__Problem statement__. Everything from the line with "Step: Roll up" down to the last line of the material below must be written out exactly. Leave out all other lines.

·····

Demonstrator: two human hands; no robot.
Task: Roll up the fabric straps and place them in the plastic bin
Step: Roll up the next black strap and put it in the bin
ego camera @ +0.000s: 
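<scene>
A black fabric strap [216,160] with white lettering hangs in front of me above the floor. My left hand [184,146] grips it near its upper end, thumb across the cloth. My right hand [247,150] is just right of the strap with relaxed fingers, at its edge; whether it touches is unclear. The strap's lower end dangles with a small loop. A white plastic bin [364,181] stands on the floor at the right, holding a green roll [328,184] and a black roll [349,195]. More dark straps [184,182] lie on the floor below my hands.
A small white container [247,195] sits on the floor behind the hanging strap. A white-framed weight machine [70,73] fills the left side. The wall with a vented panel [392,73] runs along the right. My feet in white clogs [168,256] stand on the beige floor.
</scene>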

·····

__Answer to the exercise__.
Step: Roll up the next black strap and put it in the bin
ego camera @ +0.000s: 
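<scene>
A black fabric strap [216,160] with white lettering hangs in front of me above the floor. My left hand [184,146] grips it near its upper end, thumb across the cloth. My right hand [247,150] is just right of the strap with relaxed fingers, at its edge; whether it touches is unclear. The strap's lower end dangles with a small loop. A white plastic bin [364,181] stands on the floor at the right, holding a green roll [328,184] and a black roll [349,195]. More dark straps [184,182] lie on the floor below my hands.
A small white container [247,195] sits on the floor behind the hanging strap. A white-framed weight machine [70,73] fills the left side. The wall with a vented panel [392,73] runs along the right. My feet in white clogs [168,256] stand on the beige floor.
</scene>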

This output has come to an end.